El peligro de esa lucha es, sin embargo, suicida. Si tenemos en cuenta que nosotros mismos estamos hechos y dependemos de bacterias vivas querer exterminar todo microorganismo en nosotros es provocarnos la muerte. Por ejemplo, la flora intestinal –unas 100 billones de bacterias que pueden pesar hasta un kilo– funciona como un órgano más en nuestros cuerpos.

El otro contrasentido inmunitario es que, en última instancia, no sólo el virus es el enemigo sino los portadores del mismo; esto es, nuestros vecinos, nuestros familiares, los niños, inclusive nuestras propias manos. La radicalización del paradigma inmunitario, llevaría a la guerra civil o a la automutilación.
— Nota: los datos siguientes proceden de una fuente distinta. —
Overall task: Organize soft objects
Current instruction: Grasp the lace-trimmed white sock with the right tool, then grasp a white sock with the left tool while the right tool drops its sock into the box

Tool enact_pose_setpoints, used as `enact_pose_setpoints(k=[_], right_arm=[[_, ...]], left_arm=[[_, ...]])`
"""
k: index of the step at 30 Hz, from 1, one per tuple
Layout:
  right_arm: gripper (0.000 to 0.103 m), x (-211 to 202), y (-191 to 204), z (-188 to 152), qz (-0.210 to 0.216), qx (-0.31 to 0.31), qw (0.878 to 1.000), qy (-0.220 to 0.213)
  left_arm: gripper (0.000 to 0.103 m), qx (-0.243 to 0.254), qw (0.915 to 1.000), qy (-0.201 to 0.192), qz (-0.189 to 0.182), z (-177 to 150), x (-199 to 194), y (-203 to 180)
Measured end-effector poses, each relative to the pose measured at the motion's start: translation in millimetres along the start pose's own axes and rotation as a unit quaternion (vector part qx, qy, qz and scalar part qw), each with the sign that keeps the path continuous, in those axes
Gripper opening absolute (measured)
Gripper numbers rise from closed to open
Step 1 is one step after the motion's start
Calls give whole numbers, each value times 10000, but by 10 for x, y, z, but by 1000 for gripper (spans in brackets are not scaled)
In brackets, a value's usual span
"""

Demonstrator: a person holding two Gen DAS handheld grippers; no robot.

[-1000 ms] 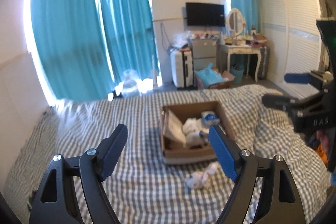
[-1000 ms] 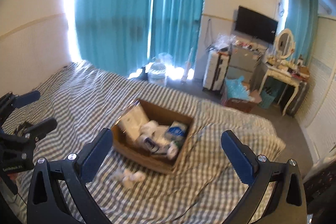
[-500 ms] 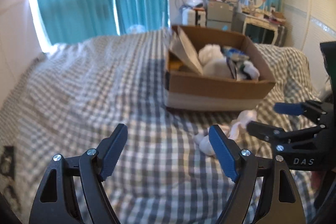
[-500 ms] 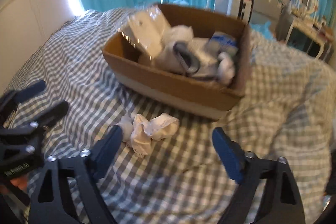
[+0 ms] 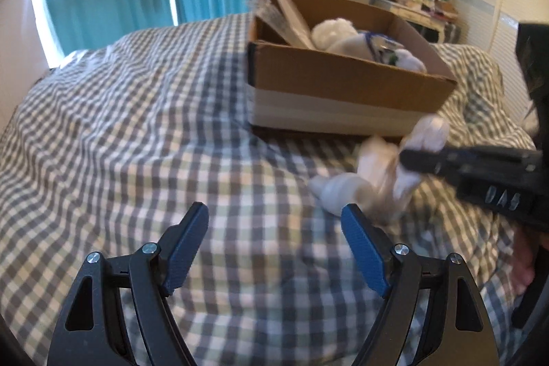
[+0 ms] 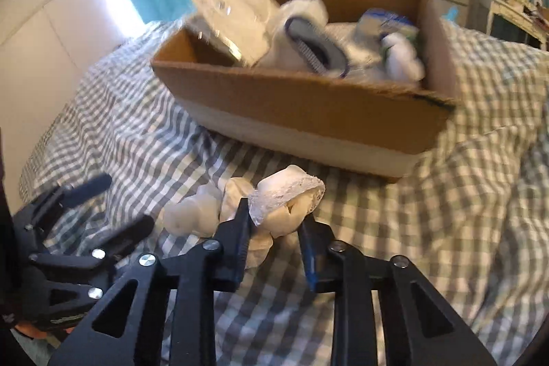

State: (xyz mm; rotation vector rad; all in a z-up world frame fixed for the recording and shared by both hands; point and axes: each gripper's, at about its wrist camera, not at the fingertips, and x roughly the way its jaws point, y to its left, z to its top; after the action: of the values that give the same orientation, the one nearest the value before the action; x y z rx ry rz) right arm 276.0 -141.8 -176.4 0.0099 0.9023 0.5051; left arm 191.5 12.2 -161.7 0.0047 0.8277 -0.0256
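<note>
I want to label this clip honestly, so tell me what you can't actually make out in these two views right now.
- White socks: the count is unclear; bunched together, blurred in the left wrist view.
- Right gripper: fingers flank the socks, but whether they pinch yet is uncertain.
- Cardboard box: lower contents hidden by its near wall and the top items.
- Left gripper: open, holding nothing.

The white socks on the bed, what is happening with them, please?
A person with a tool in each hand is tidying soft things on the checked bedspread. The right tool has its fingers on either side of the white socks, which lie just before the cardboard box. Whether it already grips them cannot be told. The left tool hangs open and empty beside them. The box already holds other white soft items.
</note>
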Motion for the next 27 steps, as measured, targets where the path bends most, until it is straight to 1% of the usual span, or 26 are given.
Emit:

Un peligro como el Covid-19 no se combate con las estrategias de la guerra sino con las del cuidado justo y la protección mutua que consiste en alianzas y consideración a la diversidad de lo viviente que constituye el fondo común de la existencia. Cuando Tarrou, personaje de La peste de Albert Camus, le pregunta al doctor si conoce el camino de la paz, el médico le contesta: “Sí, la simpatía” y ambos se encaminan al mar porque “después de todo, es tonto no vivir más que la peste” (y exterminar-nos en una guerra a muerte).